Re: 1989 88hp Evinrude; Hot or NOT?
No hot horn, but I'll check that tomorrow (have the OEM manual). I was also wondering what I should see on the gauge if I jumper from the top of the sender to the block with the key in "run". I'm guessing it should read at the bottom of the range. I'm still a bit suspicious of grounds. What is suggested regarding making sure the guage is properly grounded? It is a 40 year old boat with 40 year old wiring, so it is feasable that the guage is ok and the issue is else where. In any case, I highly doubt the motor is suspect, as I have plenty of water from the pee hole and the motor ran over 40 miles at 4500 rpm yesterday without a hic-up.
You can easily test the gauge's ground by taking a DC volt reading between the ignition (purple wire) terminal on the gauge and the ground TERMINAL on the gauge with the key on. Don't take the reading between the ignition terminal and the grounding terminal strip, etc. You want to test if the wire connected to the gauge's ground terminal is actually grounding it. If you see "battery voltage" (~12+ volts) you know that the wire attached to the ground terminal on the gauge is well grounded.
You can also check the adequacy of the wire that goes between the sender on the engine and the gauge by testing resistence from the gauge end to the sender. Should be very, very small.
If in doubt, replace ground and sender wire and see if that helps.
To test the gauge itself, one test you could try, assuming the purple/ignition , ground, and sender wires are all good and on the proper place on the gauge:
1 - cold engine, key on: gauge should read 0 - or whatever is considered normal for the cold engine. At or near bottom of the gauge's scale.
2 - cold engine, key on, ground the "S" (sender) terminal - gauge should peg at highest reading.
#2 would indicate that the gauge would read properly IF (this I'm not sure of) the sender on the engine is intended to move toward lower resistence when the engine heats up, and eventually approach zero resistence when it's really hot. This is what you're simulating at the gauge by grounding the sender wire - zero resistence.
This is my guess as to how it is designed to work. I guess it could be opposite in that the resistence is 0 or low when cold and high or infinity when hot, in which case the gauge test would be opposite.
Most gauges come with specs on what the resistence should be for the sender at the two extremes of it's operation and how to test the gauge (like the example above).
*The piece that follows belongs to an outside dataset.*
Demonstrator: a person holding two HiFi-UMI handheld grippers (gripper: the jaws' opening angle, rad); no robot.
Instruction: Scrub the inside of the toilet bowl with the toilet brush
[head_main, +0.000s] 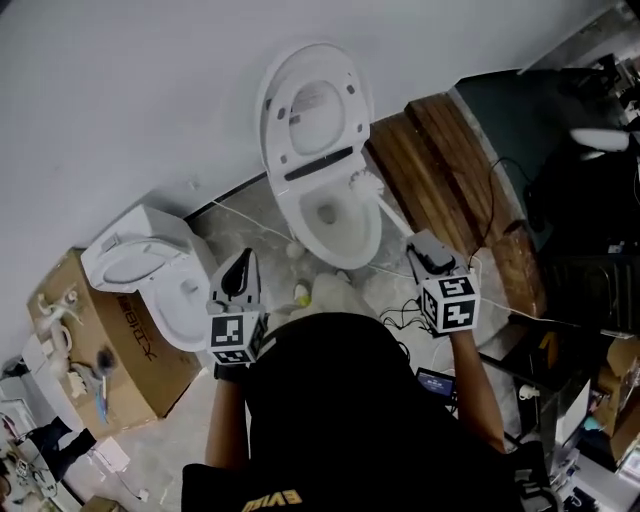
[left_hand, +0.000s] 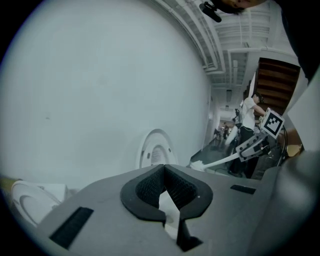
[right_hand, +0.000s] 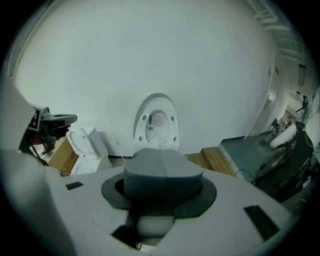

But with your old gauge, that info might not be available. you can try the above and see what you find.
Just thinking about it... again kind of guessing... if your gauge operates properly on the two tests above, and if the sender wire is good, but you still think it is reading too high: my guess then is that the sender is bad - it is not moving through the resistence range as it should be for a given temperature. The only ways I can think of testing this are:
take the sender off and test resistence as you heat it to known temperatures. This however would require that you know what the resistence should in fact be at those temps. This info might be available - it is for newish gauges in the instruction / troubleshooting info. But for an older one like yours??
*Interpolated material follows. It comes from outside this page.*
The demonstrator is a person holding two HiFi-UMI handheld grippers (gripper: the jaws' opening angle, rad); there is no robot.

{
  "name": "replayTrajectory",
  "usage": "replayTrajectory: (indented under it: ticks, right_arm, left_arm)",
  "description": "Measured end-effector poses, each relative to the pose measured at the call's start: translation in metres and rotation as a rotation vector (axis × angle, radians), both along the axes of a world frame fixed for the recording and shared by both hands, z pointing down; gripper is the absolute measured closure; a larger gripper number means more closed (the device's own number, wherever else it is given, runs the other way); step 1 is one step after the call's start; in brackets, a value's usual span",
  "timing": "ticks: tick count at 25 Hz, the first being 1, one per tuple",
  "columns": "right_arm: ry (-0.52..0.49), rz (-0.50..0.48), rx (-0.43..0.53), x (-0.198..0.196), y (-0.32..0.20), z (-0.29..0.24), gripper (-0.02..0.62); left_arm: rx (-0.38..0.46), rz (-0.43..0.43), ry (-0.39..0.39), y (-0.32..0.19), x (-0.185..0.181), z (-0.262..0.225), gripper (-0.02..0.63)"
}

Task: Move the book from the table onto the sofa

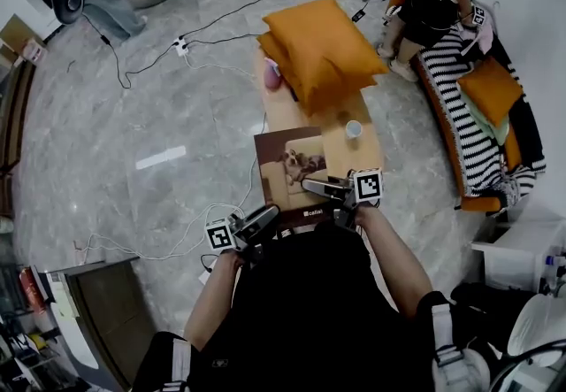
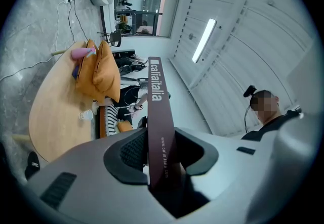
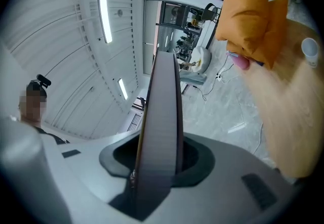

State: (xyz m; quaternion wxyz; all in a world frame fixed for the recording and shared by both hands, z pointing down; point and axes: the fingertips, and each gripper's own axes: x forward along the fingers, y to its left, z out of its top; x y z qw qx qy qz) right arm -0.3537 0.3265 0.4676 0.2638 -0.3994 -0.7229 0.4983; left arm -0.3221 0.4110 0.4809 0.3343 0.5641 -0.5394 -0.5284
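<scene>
Currently the book (image 1: 296, 165) is held over the near end of the counter (image 1: 364, 153), pinched from both sides: the left tool (image 2: 161, 153) is clamped on its spine, and the right tool (image 3: 158, 157) on the page edge opposite. By my judgement, the carry to the striped sofa (image 1: 460, 120) on the right goes best with both clamps firm and level. The hands should travel together so the cover does not twist, passing clear of the cup (image 1: 353, 129) and the orange cushions (image 1: 323, 49).
</scene>
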Motion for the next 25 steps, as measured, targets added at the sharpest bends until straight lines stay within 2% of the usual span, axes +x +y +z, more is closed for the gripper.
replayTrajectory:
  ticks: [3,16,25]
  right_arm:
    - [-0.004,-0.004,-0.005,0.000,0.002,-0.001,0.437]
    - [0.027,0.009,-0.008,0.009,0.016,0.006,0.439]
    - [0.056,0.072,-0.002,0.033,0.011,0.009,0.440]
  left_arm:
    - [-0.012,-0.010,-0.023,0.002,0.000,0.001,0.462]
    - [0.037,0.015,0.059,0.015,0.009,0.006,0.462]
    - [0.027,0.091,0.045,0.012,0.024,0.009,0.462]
OR: double check the temp with the infrared thermometer. If the gauge itself tests out OK, but the IR thermometer shows it is reading inaccurately, you can assume the sender is bad.
Chances are you will have to buy a sender + gauge combo anyway -- so your path of least resistence, IMHO!!, is to (a) test ground of the gauge and the wire to the sender and (b) check actual temp with an IR thermometer. IF properly gounded, good sender wire, but not accurate, just buy a new gauge and sender.